■ **INPUT RECORDS**:
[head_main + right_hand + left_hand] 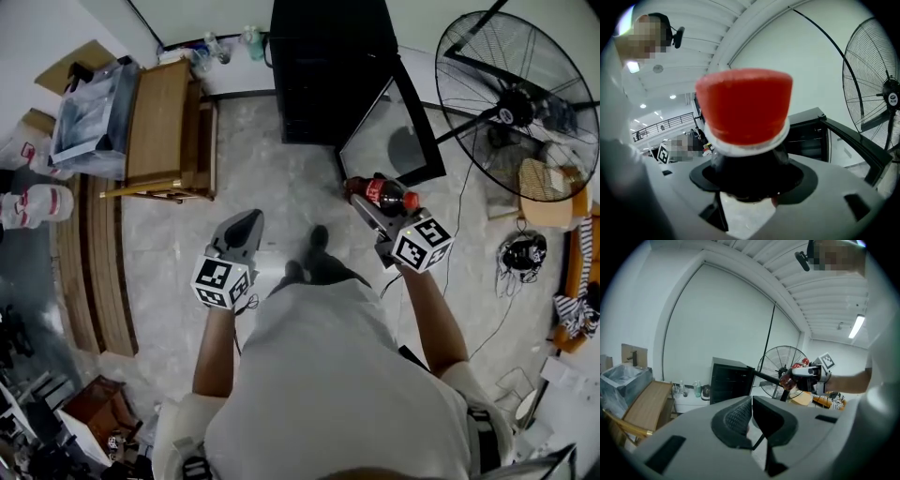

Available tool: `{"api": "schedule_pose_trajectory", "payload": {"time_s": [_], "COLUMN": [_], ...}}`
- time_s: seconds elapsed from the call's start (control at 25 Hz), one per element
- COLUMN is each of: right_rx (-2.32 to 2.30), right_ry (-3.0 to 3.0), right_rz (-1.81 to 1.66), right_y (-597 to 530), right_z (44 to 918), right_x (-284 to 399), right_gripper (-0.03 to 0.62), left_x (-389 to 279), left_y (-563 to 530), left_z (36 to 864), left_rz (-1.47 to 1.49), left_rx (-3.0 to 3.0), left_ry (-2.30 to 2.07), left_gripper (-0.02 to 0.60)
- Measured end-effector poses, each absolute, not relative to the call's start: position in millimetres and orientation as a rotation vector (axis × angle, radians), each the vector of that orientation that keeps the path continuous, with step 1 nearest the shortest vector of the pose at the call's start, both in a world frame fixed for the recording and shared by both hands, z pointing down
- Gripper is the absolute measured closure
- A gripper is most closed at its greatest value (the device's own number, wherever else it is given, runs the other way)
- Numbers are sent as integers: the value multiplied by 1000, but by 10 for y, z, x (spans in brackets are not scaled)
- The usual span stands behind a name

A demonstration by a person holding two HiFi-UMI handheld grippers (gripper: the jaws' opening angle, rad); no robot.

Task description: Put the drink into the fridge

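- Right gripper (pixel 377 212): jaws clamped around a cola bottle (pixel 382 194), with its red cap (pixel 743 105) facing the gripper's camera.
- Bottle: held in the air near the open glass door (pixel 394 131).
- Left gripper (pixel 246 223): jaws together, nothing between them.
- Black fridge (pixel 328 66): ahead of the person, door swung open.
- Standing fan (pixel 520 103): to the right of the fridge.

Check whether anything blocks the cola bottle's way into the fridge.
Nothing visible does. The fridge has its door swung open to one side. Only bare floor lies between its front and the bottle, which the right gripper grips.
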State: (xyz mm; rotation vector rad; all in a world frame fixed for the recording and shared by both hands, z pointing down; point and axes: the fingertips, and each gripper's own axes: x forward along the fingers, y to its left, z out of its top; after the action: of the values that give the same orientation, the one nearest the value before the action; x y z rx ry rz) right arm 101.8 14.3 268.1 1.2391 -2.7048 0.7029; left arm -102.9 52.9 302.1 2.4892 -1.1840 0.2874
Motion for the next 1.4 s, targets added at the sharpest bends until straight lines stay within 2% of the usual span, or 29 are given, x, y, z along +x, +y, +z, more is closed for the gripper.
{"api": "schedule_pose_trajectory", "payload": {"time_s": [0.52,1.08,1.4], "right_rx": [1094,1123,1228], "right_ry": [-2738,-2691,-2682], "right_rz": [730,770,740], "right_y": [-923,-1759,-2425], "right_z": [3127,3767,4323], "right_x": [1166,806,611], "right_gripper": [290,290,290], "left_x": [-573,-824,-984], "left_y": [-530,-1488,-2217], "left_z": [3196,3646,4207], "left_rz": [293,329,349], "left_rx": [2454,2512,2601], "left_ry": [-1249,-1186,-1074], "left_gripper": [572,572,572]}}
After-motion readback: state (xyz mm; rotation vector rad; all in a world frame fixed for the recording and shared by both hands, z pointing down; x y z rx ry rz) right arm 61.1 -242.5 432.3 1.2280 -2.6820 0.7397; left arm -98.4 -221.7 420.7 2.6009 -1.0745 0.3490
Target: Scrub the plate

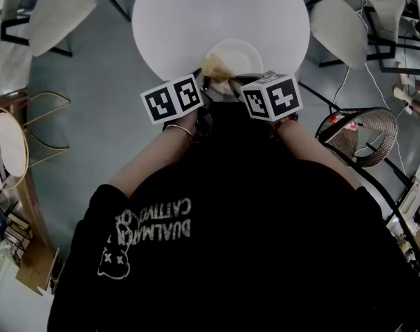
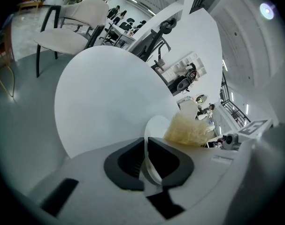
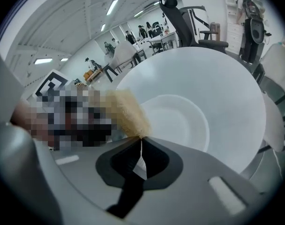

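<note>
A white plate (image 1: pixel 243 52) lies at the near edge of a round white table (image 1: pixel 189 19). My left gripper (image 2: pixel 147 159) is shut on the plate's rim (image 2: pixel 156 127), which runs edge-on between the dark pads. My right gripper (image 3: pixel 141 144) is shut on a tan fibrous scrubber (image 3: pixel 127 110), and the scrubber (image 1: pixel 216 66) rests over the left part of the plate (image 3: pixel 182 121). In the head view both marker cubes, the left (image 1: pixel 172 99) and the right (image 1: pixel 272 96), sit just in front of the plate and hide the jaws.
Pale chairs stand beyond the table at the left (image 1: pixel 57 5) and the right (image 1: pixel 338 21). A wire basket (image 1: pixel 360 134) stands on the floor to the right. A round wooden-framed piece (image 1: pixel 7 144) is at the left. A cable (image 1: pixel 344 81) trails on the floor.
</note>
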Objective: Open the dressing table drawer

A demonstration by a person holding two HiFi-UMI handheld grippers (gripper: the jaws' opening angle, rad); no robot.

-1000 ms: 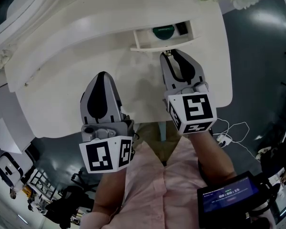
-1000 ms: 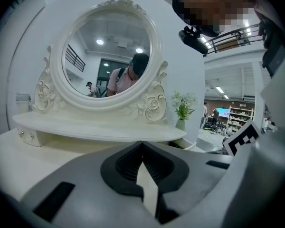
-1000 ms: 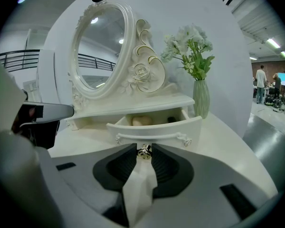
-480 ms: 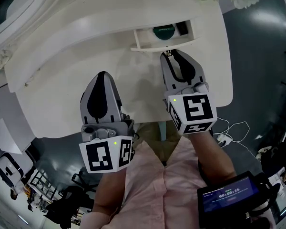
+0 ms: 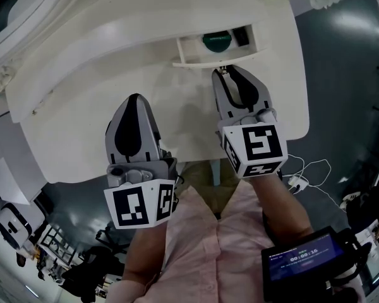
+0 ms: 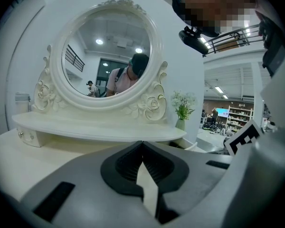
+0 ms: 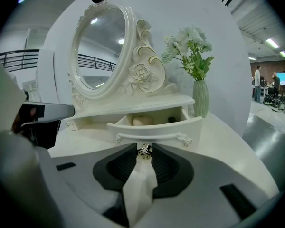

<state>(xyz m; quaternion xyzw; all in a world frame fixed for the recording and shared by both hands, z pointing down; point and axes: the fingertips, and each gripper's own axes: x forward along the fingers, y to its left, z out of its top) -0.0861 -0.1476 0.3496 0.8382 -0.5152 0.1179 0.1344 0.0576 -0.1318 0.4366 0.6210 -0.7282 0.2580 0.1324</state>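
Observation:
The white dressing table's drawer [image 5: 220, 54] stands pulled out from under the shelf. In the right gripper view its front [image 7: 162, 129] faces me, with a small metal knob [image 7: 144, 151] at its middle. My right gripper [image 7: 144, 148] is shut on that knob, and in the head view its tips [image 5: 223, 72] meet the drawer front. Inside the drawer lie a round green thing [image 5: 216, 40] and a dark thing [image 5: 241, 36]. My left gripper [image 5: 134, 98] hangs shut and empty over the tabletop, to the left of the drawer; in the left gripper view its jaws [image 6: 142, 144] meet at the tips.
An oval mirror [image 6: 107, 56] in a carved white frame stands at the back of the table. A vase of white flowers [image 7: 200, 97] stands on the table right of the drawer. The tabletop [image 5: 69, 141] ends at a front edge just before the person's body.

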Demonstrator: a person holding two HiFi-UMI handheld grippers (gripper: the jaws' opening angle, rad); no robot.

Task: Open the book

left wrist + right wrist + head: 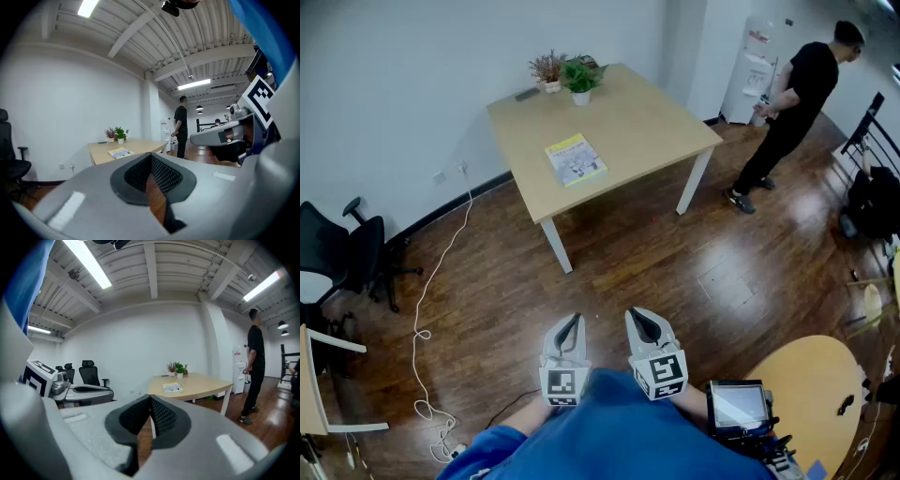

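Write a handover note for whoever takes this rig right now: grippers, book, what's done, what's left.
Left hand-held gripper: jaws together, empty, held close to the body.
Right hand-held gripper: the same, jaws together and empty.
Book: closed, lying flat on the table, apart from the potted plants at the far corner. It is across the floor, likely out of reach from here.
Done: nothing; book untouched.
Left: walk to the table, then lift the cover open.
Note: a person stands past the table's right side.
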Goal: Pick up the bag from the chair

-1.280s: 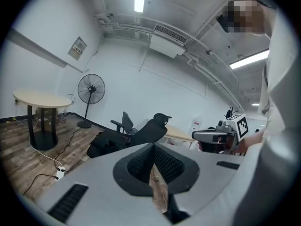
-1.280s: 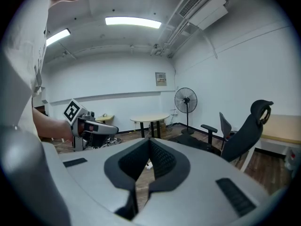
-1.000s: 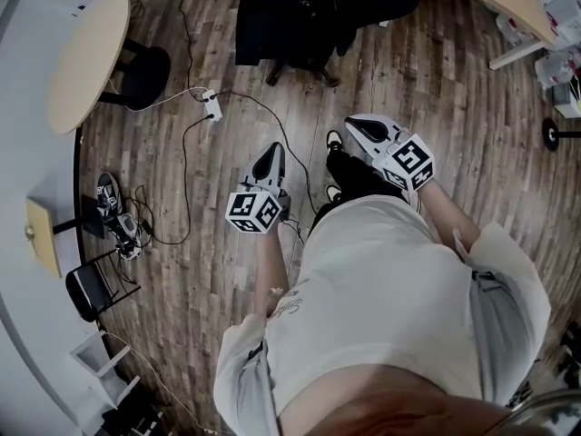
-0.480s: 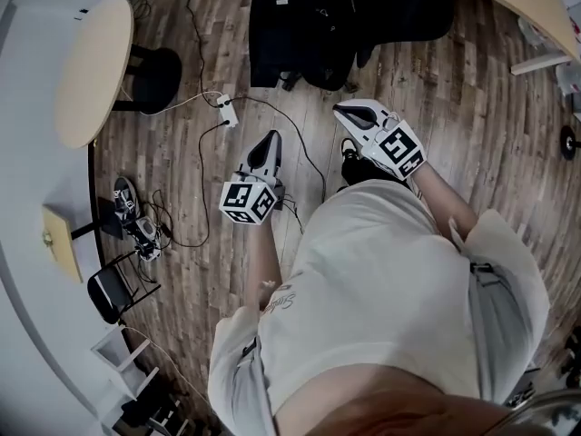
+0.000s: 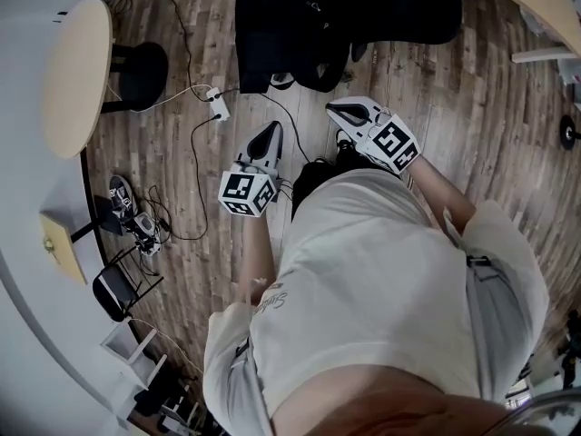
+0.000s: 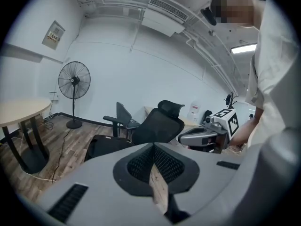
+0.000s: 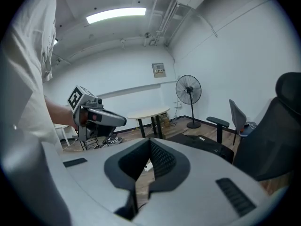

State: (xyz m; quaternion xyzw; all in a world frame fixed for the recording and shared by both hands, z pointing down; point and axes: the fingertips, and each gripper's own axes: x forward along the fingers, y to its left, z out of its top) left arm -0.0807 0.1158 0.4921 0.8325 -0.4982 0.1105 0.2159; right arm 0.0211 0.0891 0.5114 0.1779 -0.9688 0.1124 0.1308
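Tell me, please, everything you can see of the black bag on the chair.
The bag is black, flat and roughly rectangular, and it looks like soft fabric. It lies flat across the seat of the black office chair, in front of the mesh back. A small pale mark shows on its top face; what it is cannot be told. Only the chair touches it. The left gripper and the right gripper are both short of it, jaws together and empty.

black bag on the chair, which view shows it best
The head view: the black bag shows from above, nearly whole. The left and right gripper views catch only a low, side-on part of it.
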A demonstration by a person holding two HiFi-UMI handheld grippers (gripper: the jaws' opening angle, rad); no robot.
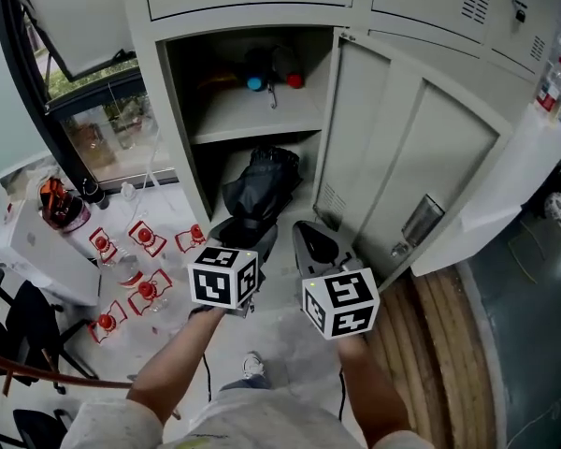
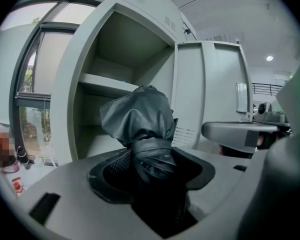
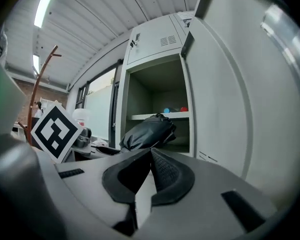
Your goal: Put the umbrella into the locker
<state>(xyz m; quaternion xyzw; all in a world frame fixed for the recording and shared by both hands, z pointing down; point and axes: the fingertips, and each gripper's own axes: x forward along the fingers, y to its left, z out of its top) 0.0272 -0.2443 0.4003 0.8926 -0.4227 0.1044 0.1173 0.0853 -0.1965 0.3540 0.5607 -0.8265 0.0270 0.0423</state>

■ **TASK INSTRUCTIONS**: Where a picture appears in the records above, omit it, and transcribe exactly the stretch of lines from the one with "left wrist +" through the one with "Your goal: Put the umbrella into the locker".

■ **RESULT FOR THIS EXERCISE**:
left wrist + right wrist + head: 

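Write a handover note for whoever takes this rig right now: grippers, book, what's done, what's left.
Left hand-held gripper: jaws together, empty, held close to the body.
Right hand-held gripper: the same, jaws together and empty.
Book: closed, lying flat on the table, apart from the potted plants at the far corner. It is across the floor, likely out of reach from here.
Done: nothing; book untouched.
Left: walk to the table, then lift the cover open.
Note: a person stands past the table's right side.
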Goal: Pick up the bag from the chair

-1.280s: 
-1.280s: 
-1.000s: 
-0.480s: 
+0.000s: 
+0.000s: 
+0.000s: 

State: (xyz m; quaternion xyzw; all in a world frame fixed for the recording and shared by both hands, z pointing down; point and axes: the fingertips, and each gripper's own axes: x forward along the fingers, y to its left, z out of its top) left arm -0.0807 0.1158 0.4921 0.8325 -0.4982 0.1105 0.2159; right arm 0.0211 0.0891 0.5114 0.1779 -0.9688 0.1124 0.1308
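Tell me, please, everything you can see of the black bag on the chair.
The bag is black, flat and roughly rectangular, and it looks like soft fabric. It lies flat across the seat of the black office chair, in front of the mesh back. A small pale mark shows on its top face; what it is cannot be told. Only the chair touches it. The left gripper and the right gripper are both short of it, jaws together and empty.

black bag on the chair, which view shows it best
The head view: the black bag shows from above, nearly whole. The left and right gripper views catch only a low, side-on part of it.
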A demonstration by a person holding two HiFi-UMI handheld grippers (gripper: the jaws' opening angle, rad); no robot.
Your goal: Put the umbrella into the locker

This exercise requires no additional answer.